Wednesday, November 14, 2012

Gary Bauer Insists GOP Can Win If More Antigay

Peter Lorre look alike (at his most creepy, of course) and Joseph Goebbels like propagandist Gary  Bauer has a solution as to how the Republican Party can turn around its losing streak: become more stridently anti-gay.  One can only wonder what kind of mind altering drugs Bauer is taking or what sort of severe head trauma he has suffered to come to this conclusion in the wake of last week's vote on anti-gay initiatives in four states, all of which went down to defeat.  Oh, and let's not forget all the recent polls that indicate that outside of the South, gay marriage is approaching a tipping point of majority approval.  None of this matters in the delusional world of Bauer and his fellow modern day Pharisees.  The Advocate looks at Bauer's batshitery which I am sure the Democrats would love to see the GOP implement to hasten its death spiral.  Meanwhile Jon Huntsman - who in my view might have defeated Obama had he won the GOP nomination - politely says that Bauer is nuts.  Here are highlights:

As Republicans argue about the future of their party, Gary Bauer claims the way to lure minority voters into the fold is by amplifying their antigay policy positions. Recent data, though, seems contradictory to his advice.

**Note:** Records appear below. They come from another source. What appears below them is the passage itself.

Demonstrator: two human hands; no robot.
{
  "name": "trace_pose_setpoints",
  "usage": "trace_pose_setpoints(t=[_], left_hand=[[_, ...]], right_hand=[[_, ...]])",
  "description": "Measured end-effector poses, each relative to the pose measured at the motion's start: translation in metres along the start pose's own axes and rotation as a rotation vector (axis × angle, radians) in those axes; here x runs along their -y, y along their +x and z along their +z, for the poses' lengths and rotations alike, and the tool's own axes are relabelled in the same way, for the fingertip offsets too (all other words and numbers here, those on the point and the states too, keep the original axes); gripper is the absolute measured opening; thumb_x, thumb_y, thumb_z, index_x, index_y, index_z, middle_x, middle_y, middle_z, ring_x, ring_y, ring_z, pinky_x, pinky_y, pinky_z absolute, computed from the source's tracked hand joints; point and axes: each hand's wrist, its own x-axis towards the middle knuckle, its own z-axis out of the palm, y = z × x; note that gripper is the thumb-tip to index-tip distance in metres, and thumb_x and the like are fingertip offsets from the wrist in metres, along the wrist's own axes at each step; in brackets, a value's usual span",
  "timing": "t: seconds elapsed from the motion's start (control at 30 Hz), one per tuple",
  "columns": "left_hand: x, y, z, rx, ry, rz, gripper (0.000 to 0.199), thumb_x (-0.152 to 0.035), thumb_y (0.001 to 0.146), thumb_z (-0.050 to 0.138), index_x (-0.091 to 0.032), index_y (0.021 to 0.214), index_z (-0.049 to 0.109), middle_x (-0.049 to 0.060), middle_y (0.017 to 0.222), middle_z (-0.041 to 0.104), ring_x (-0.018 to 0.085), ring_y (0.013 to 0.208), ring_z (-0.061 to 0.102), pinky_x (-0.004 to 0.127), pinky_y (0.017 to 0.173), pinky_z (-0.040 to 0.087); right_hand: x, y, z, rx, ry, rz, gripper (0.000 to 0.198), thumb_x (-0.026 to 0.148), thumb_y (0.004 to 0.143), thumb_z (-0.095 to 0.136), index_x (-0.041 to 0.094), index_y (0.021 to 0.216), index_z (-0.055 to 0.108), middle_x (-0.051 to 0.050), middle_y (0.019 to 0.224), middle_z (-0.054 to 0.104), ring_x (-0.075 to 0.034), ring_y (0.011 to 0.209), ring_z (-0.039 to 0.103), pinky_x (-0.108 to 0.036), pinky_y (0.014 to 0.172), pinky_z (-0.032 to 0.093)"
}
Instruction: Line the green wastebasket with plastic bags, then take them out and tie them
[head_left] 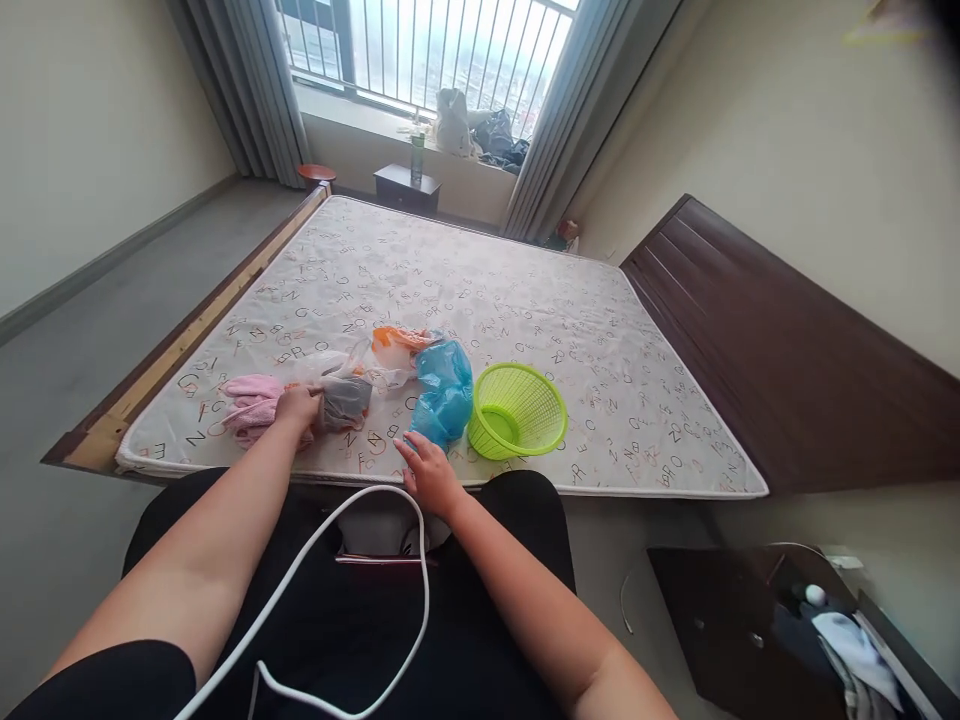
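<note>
My left hand (298, 405) is closed on the edge of a crumpled grey plastic bag (346, 400) on the mattress. Just left of that hand, pink folded cloth (251, 402) lies partly behind my wrist. My right hand (429, 472) is at the mattress's front edge with its fingers apart, holding nothing. Its fingertips are close to a puffed-up blue plastic bag (442, 390); whether they touch it I cannot tell. Behind the bags lies a white and orange plastic bag (396, 345). A bright green plastic basket (555, 408) leans tilted to the right of the blue bag.
The letter-printed mattress (480, 270) spans the bed, with a dark headboard (795, 370) on the right. A white cable (424, 590) loops in front of my body. A dark bedside cabinet (720, 610) stands at lower right, and a small table (405, 188) is by the window.
</note>
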Motion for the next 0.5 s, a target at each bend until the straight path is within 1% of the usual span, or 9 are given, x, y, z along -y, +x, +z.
trace_pose_setpoints(t=[0.07, 0.13, 0.23, 0.3, 0.33, 0.37, 0.4, 0.47, 0.5], left_hand=[[-0.021, -0.012, 0.001, -0.035, -0.001, -0.052, 0.027, -0.031, 0.075, 0.066, -0.013, 0.092, 0.076, 0.015, 0.087, 0.077, 0.032, 0.093, 0.071, 0.039, 0.085, 0.054], [-0.048, -0.036, -0.001, -0.07, -0.043, 0.004, 0.036, -0.037, 0.081, 0.061, -0.015, 0.104, 0.078, 0.012, 0.092, 0.078, 0.027, 0.089, 0.071, 0.034, 0.079, 0.054], [-0.086, -0.1, -0.013, -0.118, -0.11, 0.311, 0.035, -0.04, 0.084, 0.06, -0.02, 0.106, 0.079, 0.008, 0.105, 0.077, 0.025, 0.098, 0.07, 0.033, 0.091, 0.054], [-0.103, -0.15, -0.026, -0.081, -0.109, 0.476, 0.031, -0.043, 0.086, 0.061, -0.022, 0.101, 0.078, 0.008, 0.111, 0.076, 0.025, 0.107, 0.069, 0.034, 0.1, 0.053], [-0.107, -0.173, -0.032, -0.044, -0.101, 0.511, 0.03, -0.044, 0.087, 0.061, -0.023, 0.102, 0.077, 0.008, 0.11, 0.075, 0.026, 0.106, 0.069, 0.034, 0.099, 0.053], [-0.109, -0.193, -0.037, 0.009, -0.087, 0.512, 0.033, -0.044, 0.086, 0.062, -0.024, 0.107, 0.077, 0.007, 0.109, 0.075, 0.026, 0.104, 0.069, 0.034, 0.097, 0.054], [-0.108, -0.208, -0.042, 0.072, -0.078, 0.489, 0.04, -0.046, 0.087, 0.061, -0.025, 0.117, 0.076, 0.007, 0.11, 0.075, 0.026, 0.102, 0.07, 0.034, 0.094, 0.055], [-0.102, -0.226, -0.051, 0.184, -0.041, 0.409, 0.056, -0.051, 0.09, 0.056, -0.028, 0.14, 0.068, 0.006, 0.107, 0.076, 0.027, 0.099, 0.071, 0.034, 0.088, 0.055], [-0.097, -0.228, -0.054, 0.233, -0.011, 0.361, 0.062, -0.054, 0.092, 0.052, -0.029, 0.148, 0.062, 0.005, 0.103, 0.076, 0.028, 0.096, 0.071, 0.035, 0.085, 0.055]], right_hand=[[0.006, -0.019, -0.005, -0.043, 0.053, 0.043, 0.061, 0.016, 0.093, 0.058, 0.021, 0.154, 0.054, -0.018, 0.155, 0.055, -0.031, 0.146, 0.05, -0.051, 0.12, 0.045], [0.012, -0.022, -0.017, -0.139, 0.134, 0.1, 0.057, 0.016, 0.096, 0.055, 0.021, 0.152, 0.054, -0.017, 0.151, 0.058, -0.029, 0.143, 0.054, -0.05, 0.121, 0.045], [0.026, 0.002, -0.043, -0.315, 0.233, 0.147, 0.061, 0.026, 0.098, 0.06, 0.024, 0.158, 0.044, -0.016, 0.157, 0.051, -0.029, 0.149, 0.047, -0.05, 0.123, 0.042], [0.039, 0.025, -0.061, -0.387, 0.237, 0.159, 0.08, 0.035, 0.091, 0.074, 0.022, 0.161, 0.037, -0.019, 0.163, 0.043, -0.033, 0.154, 0.039, -0.052, 0.124, 0.04], [0.046, 0.036, -0.069, -0.383, 0.221, 0.159, 0.084, 0.035, 0.087, 0.079, 0.019, 0.159, 0.039, -0.02, 0.16, 0.045, -0.035, 0.152, 0.041, -0.052, 0.123, 0.041], [0.052, 0.044, -0.076, -0.357, 0.202, 0.157, 0.078, 0.032, 0.085, 0.079, 0.017, 0.154, 0.046, -0.021, 0.153, 0.052, -0.036, 0.146, 0.047, -0.052, 0.12, 0.043], [0.058, 0.05, -0.081, -0.316, 0.184, 0.156, 0.063, 0.027, 0.086, 0.076, 0.016, 0.145, 0.055, -0.019, 0.142, 0.061, -0.035, 0.137, 0.055, -0.05, 0.116, 0.047], [0.066, 0.053, -0.088, -0.252, 0.171, 0.146, 0.034, 0.015, 0.089, 0.062, 0.018, 0.122, 0.068, -0.013, 0.118, 0.072, -0.03, 0.116, 0.065, -0.044, 0.104, 0.053], [0.069, 0.05, -0.09, -0.245, 0.182, 0.135, 0.03, 0.011, 0.088, 0.057, 0.02, 0.114, 0.07, -0.011, 0.111, 0.072, -0.028, 0.109, 0.066, -0.041, 0.1, 0.054]])
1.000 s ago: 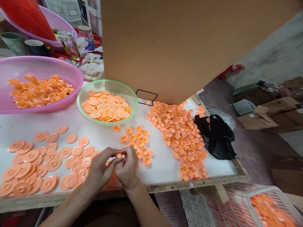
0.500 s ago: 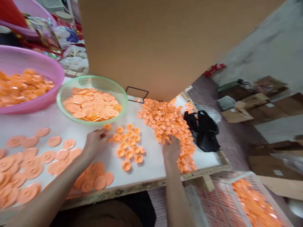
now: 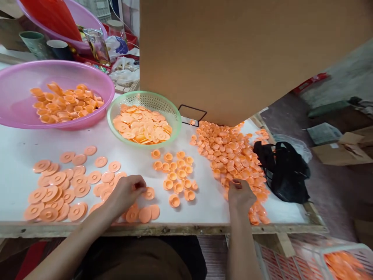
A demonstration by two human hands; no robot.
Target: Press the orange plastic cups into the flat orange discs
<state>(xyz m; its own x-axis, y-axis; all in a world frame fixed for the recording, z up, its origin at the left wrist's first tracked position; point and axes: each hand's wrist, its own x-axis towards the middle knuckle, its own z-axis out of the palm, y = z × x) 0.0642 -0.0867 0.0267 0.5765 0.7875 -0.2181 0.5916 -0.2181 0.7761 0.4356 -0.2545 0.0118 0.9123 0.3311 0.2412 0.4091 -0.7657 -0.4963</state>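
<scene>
Fingertips of my left hand (image 3: pixel 126 194) are closed on the edge of an orange saucer (image 3: pixel 149 193), a thin plastic disc with a raised ring. Many similar flat saucers (image 3: pixel 57 178) lie to its left, partly overlapping. Between my hands stands a loose group of small orange toy cups (image 3: pixel 173 175), mostly mouth up. My right hand (image 3: pixel 241 194) reaches the near left edge of a cup pile (image 3: pixel 230 147), its fingers pinched on a small cup there, which is mostly hidden.
A pink basin (image 3: pixel 17 105) with orange cups stands at the back left, beside a green strainer basket (image 3: pixel 175 132) of saucers. A large cardboard box (image 3: pixel 210 58) rises behind. A black bag (image 3: pixel 288 171) lies right of the pile. Below, a crate (image 3: pixel 358 252) holds orange pieces.
My left hand has moved from the back of the cup group toward me, to a saucer. My right hand stays at the pile, slightly nearer its front. The view has swung left.
</scene>
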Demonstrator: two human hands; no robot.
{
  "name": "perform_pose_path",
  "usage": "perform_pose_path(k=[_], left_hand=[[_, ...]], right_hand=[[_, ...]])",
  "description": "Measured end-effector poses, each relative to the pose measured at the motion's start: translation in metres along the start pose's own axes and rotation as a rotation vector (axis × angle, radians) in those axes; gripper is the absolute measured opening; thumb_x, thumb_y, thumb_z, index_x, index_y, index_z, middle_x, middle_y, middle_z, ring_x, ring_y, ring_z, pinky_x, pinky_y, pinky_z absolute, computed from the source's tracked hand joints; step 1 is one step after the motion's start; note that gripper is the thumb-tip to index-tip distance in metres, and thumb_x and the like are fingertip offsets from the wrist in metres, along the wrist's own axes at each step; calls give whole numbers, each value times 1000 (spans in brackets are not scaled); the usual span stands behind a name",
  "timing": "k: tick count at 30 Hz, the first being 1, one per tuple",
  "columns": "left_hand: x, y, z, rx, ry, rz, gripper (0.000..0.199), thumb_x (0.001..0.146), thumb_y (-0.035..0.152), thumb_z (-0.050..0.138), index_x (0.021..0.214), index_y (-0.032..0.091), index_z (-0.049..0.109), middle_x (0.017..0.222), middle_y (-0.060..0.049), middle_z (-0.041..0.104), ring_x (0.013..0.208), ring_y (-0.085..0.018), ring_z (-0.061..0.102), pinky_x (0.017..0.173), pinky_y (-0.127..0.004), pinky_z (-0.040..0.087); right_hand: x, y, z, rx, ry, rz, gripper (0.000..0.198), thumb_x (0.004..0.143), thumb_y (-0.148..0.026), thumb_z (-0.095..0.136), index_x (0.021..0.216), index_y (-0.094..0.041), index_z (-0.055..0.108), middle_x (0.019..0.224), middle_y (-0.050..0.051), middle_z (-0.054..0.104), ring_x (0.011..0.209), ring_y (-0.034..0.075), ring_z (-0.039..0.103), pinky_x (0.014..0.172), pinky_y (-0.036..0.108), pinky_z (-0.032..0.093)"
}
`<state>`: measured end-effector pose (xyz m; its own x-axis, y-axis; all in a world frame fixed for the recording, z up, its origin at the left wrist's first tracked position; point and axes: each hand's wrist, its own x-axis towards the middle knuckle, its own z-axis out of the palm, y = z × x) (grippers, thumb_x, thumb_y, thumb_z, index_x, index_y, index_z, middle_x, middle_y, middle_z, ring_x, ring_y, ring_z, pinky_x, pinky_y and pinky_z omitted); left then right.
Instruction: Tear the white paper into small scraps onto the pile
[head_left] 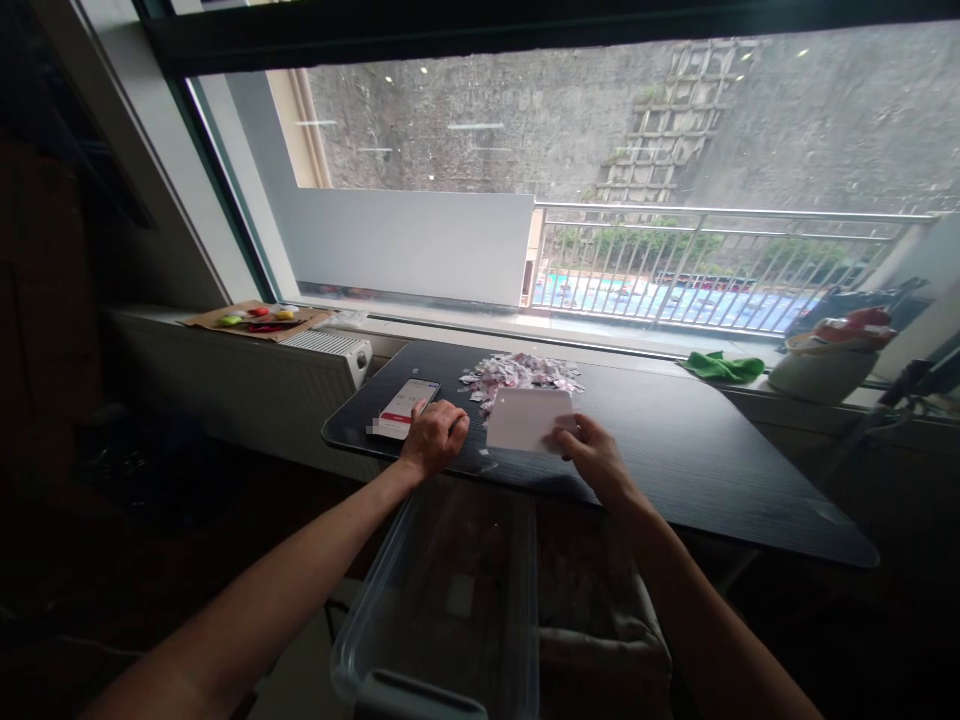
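One white card (pixel 525 418) is gripped by the right hand (pixel 594 455), thumb and fingers closed at its right edge; it is in front of one pile of paper scraps (pixel 517 370) on the table (pixel 675 450). We count one lit phone (pixel 399 412), just beside the left hand (pixel 436 438). That hand's fingers are curled; we cannot tell whether they hold anything. The scraps are too many to count; a few lie apart from the pile.

Containers: one clear plastic bin (pixel 530 600) below the table's near edge, a pale rectangle showing in or through it; one pale pot (pixel 821 375), something red at its mouth, one green cloth (pixel 724 367) beside it.

The card hides the pile's near part. We find the phone's text blurred. The bin is cut off at the bottom.
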<state>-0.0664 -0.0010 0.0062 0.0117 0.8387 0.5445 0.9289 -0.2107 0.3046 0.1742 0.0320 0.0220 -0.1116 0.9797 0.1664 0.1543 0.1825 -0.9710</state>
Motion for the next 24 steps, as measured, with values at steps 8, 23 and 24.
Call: perform_pose_path(k=[8,23,24], left_hand=[[0,0,1,18,-4,15,29,90,32,35,88,21,62,92,-6,66,94,-21,59,105,-50,25],[0,0,1,15,0,16,29,91,31,35,87,20,62,90,-5,66,93,-21,59,105,-51,25],[0,0,1,17,1,16,29,90,31,35,87,20,62,90,-5,66,93,-21,59,104,-50,25]], right_hand=[[1,16,11,65,-71,28,27,64,-35,63,85,-17,63,73,3,70,66,17,65,64,29,51],[-3,11,12,153,6,34,31,62,-37,66,86,-17,65,72,3,69,62,17,62,53,27,47],[0,11,10,127,82,22,32,64,-38,64,88,-17,64,72,3,68,61,17,61,51,26,45]])
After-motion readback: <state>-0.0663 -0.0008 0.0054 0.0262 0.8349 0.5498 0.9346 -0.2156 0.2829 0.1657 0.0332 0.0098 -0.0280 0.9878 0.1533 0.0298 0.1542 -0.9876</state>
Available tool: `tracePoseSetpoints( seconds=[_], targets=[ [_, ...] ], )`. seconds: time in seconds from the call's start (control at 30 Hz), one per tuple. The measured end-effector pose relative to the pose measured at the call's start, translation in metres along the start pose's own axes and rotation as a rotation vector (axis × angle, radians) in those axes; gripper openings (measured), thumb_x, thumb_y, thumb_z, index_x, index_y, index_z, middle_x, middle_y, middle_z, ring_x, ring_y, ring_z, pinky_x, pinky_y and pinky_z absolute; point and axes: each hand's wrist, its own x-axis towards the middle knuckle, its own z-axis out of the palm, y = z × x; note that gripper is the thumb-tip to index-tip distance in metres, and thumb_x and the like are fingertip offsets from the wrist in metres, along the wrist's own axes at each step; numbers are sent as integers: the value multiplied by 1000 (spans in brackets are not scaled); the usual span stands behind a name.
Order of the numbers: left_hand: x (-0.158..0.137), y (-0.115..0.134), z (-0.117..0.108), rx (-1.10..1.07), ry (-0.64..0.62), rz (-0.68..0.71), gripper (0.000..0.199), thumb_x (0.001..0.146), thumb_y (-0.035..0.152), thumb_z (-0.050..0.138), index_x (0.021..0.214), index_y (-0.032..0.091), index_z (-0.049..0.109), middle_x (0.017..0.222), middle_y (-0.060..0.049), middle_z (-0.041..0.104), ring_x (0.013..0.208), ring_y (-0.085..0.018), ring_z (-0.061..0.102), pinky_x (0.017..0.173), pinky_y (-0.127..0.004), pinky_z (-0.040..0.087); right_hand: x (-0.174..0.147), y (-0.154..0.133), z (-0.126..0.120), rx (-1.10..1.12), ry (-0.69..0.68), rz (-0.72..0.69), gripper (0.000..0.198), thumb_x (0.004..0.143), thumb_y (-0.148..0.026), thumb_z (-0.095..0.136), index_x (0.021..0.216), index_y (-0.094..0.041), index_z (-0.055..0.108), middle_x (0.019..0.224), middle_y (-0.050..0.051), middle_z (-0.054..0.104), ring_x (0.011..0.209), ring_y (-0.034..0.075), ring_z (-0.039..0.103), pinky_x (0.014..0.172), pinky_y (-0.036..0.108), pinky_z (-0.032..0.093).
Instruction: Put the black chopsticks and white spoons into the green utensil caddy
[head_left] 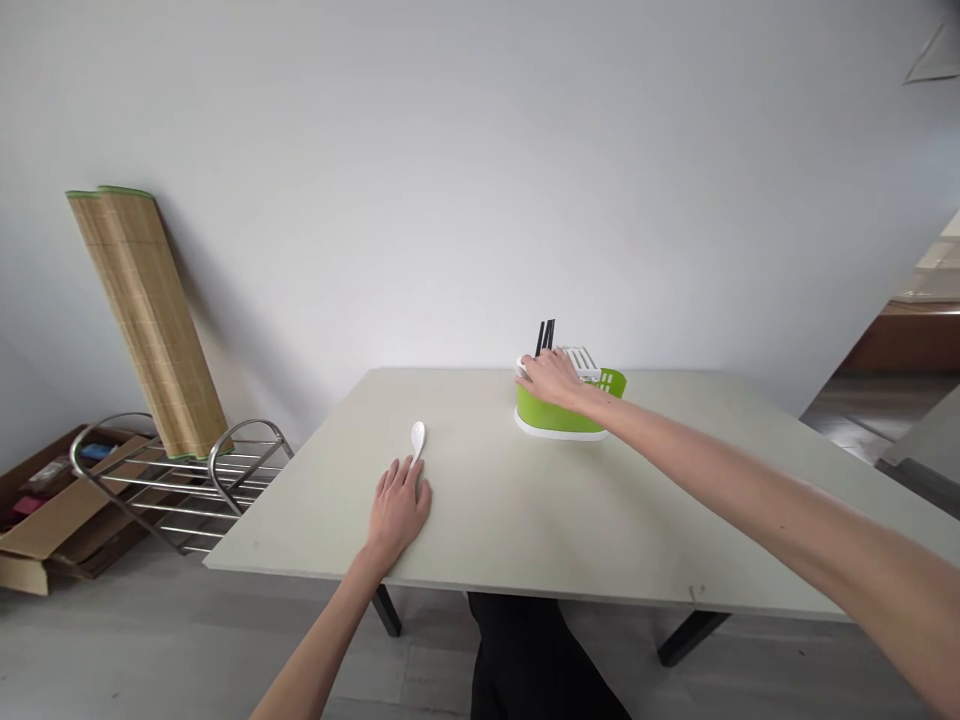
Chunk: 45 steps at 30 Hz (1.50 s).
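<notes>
The left hand [397, 505] is laid flat on the table [675, 520], palm down, with the fingers stretched forward over the handle of a white spoon [418, 437]. The handle is covered by the fingertips; whether it is pinched or only pressed against the tabletop cannot be told. The bowl of the spoon is left showing just beyond the fingers, pointed away from the person.

The right hand [551, 378] is reached far across the table and is set on the top rim of a green caddy [559, 413] with a white base. The fingers are curled over the near-left corner; a firm grasp cannot be confirmed, though contact with the rim is plain. Dark chopsticks [545, 337] are stood upright in the caddy just behind the hand, and a white slotted insert [581, 360] is seen beside them.

The spoon is judged to be light, rigid and smooth, probably ceramic or plastic, so it may be slippery and, if ceramic, breakable; the handle near its middle would be the natural place to pinch it. The caddy is judged light and stiff, easily tipped if pushed at the rim.

Left of the table, a metal rack [187, 480], a rolled bamboo mat [150, 320] leaned on the wall and a cardboard box [45, 530] are seen.
</notes>
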Motion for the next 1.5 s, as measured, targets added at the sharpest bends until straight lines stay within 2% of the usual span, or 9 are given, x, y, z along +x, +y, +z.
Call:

Bauer led a PAC called the "Campaign for Working Families" that bought ads during the election for the likes of Missouri's failed Republican Senate candidate Todd Akin — the "legitimate rape" candidate who as congressman tried to ban same-sex weddings on military bases. Bauer said during a discussion on CNN's State of the Union that social issues supposedly unite minority voters.

But on marriage equality, Bauer's contention doesn't match with exit polling or with major polls of Latino voters conducted since President Obama offered his support for letting gays and lesbians marry.

ABC News reported on Election Night that preliminary exit polls showed Latino voters are actually more likely than other voters to back same-sex marriage, with 59% siding with equality.

That finding matched almost exactly with a poll from NBC Latino/IBOPE Zogby in October that found 60% support marriage equality.

Bauer had appeared Thursday on The Janet Mefferd Show and insisted that the reason Romney lost was his failure to talk more about social issues. It's a theme others like the National Organization for Marriage's president, Brian Brown, have also struck.

Former Utah governor and Obama administration ambassador to China, Jon Huntsman, was also on the CNN panel and insisted "people don't want to be moralized to, they don't want to be lectured to" and above all they "want to be left alone."

"The Republican Party needs to decide whether it wants to win or lose going forward,"
said Huntsman, who lost the Republican primary race for president.